Whitney and Brittany Young met in chemistry class at Northwestern University. They fell in love, moved to Portland in their 20s and got well-paying jobs as software engineers.
As they approached their 30s, they decided it was time to have kids. But Brittany was born without a uterus.
“She went to talk to some doctors and found out that she has great quality eggs,” Whitney Young said, “and that if we were going to have a kid biologically, we would need to use a surrogate in order to have kids and do IVF.”
IVF is in vitro fertilization. It's a procedure in which the eggs are taken out of a woman and fertilized in a laboratory. In this case, instead of placing them back in Brittany, the couple paid a surrogate.
The surrogacy cost about $100,000.
But there was another problem. Whitney Young’s family carried the BRCA gene mutation. It significantly increases the risk of breast and ovarian cancers. Whitney’s grandmother had breast cancer, and his mother was so worried that she had a double mastectomy.
“I got tested and found out that I’m a carrier,” he said. “And my sister also found out at some point that she was a carrier. She’s just turned 30 and she’s already had a double mastectomy, so it’s definitely something that we’ve thought about a lot in our family,” Whitney said.
The Youngs talked to a genetic counselor at Oregon Reproductive Medicine, a Portland fertility clinic. The couple learned that for an extra $5,000 to $10,000, their embryos could be checked in a process called "preimplantation genetic diagnosis." The procedure could make sure they picked an embryo that didn’t carry the BRCA mutation.
Here’s how it works: Before the fertilized eggs are placed in the surrogate, they’re left to grow in a petri dish for five days. Then, using a laser, the company takes a few cells off the developing placenta of each embryo and checks them for the BRCA gene — or any one of thousands of other gene mutations.
The process can identify embryos that don’t carry a problematic gene mutation, allowing doctors to select those for implanting in the uterus. The resulting baby is at a substantially lower risk of the disease that plagued the family.
"Preimplantation genetic diagnosis" can be used to substantially lower the risk of diseases like sickle cell anemia, fibromyalgia, Huntington’s, muscular atrophy, cystic fibrosis, cardiomyopathy, as well as certain cancers and kidney diseases.
Emily Mounts is a genetic counselor with Oregon Reproductive Medicine. She said that as technology improves, the cost of testing is decreasing rapidly.
"A few years ago, a single genetic test like cystic fibrosis would have been maybe $2,000," she said. "Today, we can do a blood test and test for a few hundred genetic conditions for just a few hundred dollars."
Still, the procedure for studying embryos remains expensive. In vitro fertilization costs $20,000, then it’s another $5,000 to $10,000 to check the embryos for a genetic disease.
Mounts said the conditions the procedure is used to treat are often even more costly if the embryos develop.
“It is expensive, but the cost is up-front," she said of the testing.
For now, only wealthy families can typically afford to try rooting out genetic diseases from their bloodlines — which raises questions about who this medicine is benefiting.
There’s also opposition to these kinds of tests for reasons other than cost.
For people who believe life begins at conception, discarding an embryo can be seen as equivalent to discarding a person.
Some ethicists also worry about the moral questions that arise as technology improves and the creation of so-called "designer babies" becomes more realistic. Lawrence Nelson, an associate professor of philosophy at Santa Clara University, said it's way too early to have those kinds of debates.

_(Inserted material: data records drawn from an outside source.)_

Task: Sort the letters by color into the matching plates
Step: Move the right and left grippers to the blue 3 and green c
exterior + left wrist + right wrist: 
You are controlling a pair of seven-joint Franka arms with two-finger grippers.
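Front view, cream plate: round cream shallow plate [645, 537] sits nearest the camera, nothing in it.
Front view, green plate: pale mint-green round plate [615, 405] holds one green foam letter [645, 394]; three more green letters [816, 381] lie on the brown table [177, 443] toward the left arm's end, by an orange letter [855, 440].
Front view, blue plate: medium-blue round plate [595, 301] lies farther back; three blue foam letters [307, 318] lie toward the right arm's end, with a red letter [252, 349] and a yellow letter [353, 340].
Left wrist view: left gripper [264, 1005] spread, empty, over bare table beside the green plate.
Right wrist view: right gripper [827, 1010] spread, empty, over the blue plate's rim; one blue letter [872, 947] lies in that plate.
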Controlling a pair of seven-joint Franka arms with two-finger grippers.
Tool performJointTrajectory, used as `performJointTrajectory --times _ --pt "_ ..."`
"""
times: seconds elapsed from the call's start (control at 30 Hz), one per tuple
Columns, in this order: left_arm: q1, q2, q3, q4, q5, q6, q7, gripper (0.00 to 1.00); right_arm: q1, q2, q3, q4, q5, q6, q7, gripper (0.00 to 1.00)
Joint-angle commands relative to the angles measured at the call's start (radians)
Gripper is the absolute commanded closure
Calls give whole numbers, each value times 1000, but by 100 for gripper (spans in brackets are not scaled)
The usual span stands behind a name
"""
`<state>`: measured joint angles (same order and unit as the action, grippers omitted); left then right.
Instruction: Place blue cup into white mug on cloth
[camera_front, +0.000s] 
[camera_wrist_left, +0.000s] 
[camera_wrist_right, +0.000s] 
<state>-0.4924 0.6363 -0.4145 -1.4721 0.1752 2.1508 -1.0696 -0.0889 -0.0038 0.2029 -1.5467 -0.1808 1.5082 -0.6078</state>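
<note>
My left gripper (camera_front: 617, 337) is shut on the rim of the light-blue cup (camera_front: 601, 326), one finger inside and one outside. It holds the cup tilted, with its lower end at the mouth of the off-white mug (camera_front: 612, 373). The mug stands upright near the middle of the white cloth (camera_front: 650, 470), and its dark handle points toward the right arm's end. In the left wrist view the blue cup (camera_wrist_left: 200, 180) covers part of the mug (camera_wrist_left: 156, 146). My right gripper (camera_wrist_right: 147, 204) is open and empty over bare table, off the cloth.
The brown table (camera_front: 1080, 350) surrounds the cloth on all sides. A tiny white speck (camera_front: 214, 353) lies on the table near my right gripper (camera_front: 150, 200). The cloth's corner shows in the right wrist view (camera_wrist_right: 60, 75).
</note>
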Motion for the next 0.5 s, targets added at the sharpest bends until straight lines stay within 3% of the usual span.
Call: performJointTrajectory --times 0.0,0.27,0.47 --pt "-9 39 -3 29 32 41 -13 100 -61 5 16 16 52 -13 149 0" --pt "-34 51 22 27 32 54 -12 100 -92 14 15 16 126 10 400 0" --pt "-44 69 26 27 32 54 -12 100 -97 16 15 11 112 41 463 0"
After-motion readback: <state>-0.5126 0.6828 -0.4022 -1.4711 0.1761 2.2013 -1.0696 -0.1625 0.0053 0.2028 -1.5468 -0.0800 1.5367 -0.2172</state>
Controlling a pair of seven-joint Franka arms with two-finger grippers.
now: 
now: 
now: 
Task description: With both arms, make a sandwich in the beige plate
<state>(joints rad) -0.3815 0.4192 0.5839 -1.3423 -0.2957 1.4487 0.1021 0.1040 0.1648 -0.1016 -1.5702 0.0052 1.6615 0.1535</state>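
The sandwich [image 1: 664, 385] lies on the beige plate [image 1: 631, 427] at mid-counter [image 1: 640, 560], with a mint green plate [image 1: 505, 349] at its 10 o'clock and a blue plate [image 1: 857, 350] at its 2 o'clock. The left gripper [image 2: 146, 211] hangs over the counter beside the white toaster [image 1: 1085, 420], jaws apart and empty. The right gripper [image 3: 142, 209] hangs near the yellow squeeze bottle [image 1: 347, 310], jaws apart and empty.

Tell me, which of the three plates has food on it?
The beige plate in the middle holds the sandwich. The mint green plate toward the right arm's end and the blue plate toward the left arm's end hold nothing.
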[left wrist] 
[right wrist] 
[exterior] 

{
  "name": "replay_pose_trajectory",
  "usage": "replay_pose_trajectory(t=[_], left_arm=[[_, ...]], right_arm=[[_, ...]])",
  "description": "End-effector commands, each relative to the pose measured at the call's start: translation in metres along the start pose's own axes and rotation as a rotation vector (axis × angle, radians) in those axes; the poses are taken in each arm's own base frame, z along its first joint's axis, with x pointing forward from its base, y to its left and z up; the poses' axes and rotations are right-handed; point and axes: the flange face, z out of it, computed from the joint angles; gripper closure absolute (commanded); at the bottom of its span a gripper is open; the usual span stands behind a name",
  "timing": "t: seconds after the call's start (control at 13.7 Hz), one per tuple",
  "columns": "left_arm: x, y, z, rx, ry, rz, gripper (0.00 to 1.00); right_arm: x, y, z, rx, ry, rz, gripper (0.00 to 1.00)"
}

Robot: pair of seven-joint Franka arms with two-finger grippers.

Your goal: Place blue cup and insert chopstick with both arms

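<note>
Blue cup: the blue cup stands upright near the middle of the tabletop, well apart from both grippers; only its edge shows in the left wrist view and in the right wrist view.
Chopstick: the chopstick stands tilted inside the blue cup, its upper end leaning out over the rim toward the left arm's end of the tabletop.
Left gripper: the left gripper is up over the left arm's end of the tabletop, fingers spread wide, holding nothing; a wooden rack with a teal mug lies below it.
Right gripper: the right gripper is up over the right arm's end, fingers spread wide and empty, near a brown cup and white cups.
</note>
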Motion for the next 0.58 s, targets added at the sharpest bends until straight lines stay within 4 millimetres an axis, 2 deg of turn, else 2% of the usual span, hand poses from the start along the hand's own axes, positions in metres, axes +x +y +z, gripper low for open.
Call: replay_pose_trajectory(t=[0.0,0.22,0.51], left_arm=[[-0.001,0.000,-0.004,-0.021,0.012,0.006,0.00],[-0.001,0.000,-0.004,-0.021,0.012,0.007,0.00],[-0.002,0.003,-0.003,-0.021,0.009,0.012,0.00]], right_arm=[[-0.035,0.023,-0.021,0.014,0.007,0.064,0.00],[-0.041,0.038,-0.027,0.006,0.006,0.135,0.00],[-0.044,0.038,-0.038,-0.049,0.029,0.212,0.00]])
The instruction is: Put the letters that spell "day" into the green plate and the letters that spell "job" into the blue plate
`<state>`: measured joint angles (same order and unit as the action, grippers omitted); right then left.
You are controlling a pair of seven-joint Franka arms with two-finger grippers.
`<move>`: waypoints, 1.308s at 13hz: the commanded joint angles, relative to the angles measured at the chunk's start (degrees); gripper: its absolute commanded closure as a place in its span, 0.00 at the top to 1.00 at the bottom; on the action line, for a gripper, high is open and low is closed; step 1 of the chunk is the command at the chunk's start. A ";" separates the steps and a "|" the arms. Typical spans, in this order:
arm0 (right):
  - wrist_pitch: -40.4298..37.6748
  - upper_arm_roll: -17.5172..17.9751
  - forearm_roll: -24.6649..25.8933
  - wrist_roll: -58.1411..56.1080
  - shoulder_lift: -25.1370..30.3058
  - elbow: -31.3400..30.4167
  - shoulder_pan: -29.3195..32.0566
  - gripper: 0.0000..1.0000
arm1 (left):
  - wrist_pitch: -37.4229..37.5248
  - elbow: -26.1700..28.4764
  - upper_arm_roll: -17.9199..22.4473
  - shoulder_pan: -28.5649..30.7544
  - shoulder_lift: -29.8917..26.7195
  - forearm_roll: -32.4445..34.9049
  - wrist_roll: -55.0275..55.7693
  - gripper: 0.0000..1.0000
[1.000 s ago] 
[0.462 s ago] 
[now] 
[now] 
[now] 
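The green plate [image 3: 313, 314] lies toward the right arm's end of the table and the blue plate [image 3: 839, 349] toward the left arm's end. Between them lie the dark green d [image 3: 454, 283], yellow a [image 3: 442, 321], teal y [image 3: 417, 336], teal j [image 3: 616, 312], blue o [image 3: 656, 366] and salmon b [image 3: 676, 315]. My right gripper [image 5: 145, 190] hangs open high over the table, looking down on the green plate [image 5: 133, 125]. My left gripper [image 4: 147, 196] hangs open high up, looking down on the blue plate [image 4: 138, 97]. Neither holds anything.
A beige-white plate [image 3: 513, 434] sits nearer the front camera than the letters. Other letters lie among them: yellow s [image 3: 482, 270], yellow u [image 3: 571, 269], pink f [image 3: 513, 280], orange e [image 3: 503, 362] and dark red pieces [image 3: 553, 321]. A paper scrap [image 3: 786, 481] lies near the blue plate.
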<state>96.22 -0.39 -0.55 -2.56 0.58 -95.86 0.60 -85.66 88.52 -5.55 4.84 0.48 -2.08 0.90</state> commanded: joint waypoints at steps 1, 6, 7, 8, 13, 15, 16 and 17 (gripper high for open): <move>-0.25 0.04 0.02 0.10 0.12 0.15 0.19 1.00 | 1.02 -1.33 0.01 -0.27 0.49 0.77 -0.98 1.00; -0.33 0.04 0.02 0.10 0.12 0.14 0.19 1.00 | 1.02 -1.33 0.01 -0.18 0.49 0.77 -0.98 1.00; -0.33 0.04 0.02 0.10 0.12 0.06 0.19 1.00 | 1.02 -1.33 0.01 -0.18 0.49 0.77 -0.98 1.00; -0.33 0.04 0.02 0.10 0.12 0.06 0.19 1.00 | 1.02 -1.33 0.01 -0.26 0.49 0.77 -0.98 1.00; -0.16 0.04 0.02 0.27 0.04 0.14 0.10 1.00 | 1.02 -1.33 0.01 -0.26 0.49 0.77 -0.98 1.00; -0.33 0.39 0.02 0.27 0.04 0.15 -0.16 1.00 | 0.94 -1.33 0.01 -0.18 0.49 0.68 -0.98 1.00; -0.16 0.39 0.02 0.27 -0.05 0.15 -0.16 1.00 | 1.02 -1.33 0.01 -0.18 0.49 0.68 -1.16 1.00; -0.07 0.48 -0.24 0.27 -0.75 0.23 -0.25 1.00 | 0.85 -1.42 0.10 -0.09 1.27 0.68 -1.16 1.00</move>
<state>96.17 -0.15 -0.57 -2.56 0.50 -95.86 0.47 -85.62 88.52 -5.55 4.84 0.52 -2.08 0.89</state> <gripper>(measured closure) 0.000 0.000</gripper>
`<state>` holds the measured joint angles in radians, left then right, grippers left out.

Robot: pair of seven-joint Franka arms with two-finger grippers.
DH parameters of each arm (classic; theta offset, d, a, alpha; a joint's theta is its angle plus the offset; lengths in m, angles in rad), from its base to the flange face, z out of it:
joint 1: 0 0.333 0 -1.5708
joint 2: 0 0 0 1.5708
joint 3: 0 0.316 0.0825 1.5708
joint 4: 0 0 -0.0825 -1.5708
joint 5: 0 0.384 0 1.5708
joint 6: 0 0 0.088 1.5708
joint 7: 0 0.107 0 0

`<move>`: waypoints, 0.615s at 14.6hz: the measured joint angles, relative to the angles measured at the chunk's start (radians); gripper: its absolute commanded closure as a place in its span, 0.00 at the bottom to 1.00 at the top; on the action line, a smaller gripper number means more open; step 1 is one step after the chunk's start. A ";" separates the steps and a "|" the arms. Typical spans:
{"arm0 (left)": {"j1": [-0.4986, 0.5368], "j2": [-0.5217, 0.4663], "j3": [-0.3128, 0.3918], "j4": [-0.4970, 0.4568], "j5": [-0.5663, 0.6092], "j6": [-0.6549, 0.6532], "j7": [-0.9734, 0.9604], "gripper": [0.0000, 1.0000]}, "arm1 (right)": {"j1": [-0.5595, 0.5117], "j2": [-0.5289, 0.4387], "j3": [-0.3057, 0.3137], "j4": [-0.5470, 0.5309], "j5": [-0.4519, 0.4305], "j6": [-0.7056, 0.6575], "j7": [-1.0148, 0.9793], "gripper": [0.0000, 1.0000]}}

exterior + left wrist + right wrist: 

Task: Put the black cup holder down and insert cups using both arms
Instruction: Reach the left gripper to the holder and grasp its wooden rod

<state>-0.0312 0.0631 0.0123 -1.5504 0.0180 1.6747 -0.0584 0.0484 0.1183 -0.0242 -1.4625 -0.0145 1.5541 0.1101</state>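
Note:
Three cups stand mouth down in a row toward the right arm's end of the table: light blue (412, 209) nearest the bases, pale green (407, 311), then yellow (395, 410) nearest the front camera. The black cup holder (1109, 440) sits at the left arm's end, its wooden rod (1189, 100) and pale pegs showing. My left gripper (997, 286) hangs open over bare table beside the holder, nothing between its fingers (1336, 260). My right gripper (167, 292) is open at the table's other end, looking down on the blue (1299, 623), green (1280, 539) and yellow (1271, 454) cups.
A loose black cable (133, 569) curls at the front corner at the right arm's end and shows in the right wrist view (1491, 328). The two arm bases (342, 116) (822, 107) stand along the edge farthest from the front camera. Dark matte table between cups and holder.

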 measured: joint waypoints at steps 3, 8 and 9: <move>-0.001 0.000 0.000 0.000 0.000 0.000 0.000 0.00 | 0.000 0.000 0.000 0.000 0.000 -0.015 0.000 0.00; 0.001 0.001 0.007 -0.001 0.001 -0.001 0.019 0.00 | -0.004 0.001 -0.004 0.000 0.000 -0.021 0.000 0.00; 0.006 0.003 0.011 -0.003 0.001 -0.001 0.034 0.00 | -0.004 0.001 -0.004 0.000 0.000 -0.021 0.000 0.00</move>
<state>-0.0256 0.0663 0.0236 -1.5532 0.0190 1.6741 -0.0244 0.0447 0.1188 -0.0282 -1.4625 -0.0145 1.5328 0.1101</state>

“This notion that you can pick your child — 'I want a baby that’s going to have blonde hair and be smart enough to go to Stanford’ — we’re a long way from that,” he said. “Right now, people are using this kind of technology to avoid the birth of a child that’s going to be quite seriously burdened by the genetic condition that they would have.”
Brittany Young is one of those people. She said she produced 18 embryos. Several were not viable and several more carried the BRCA mutation.
Brittany originally hoped to have a daughter. But through genetic testing, they discarded most of the female embryos because they possessed the BRCA gene.
“I think I cried when I heard that it is was definitive that it was all boys because it was so shocking," she said. "I think I always wanted a girl. It's hard, but just having the chance to have a baby at all was just such a gift that it was easy to get through that part."
Playing on the floor with their 2-year-old son, Hazen, the Youngs said they did consider adopting, but they wanted a child who was biologically their own.
They understand that not everybody is supportive of the process they went through. But, Brittany said, their family seems to be on board now.
“We were definitely nervous about how to explain everything,” she said. “We kind of just decided to be open and explain everything and the why. And I think once we shared the why, people totally understood."
The couple still have two male embryos that don’t carry the BRCA mutation. They’re frozen at Oregon Reproductive Medicine, and the Youngs hope to use them to expand their family soon.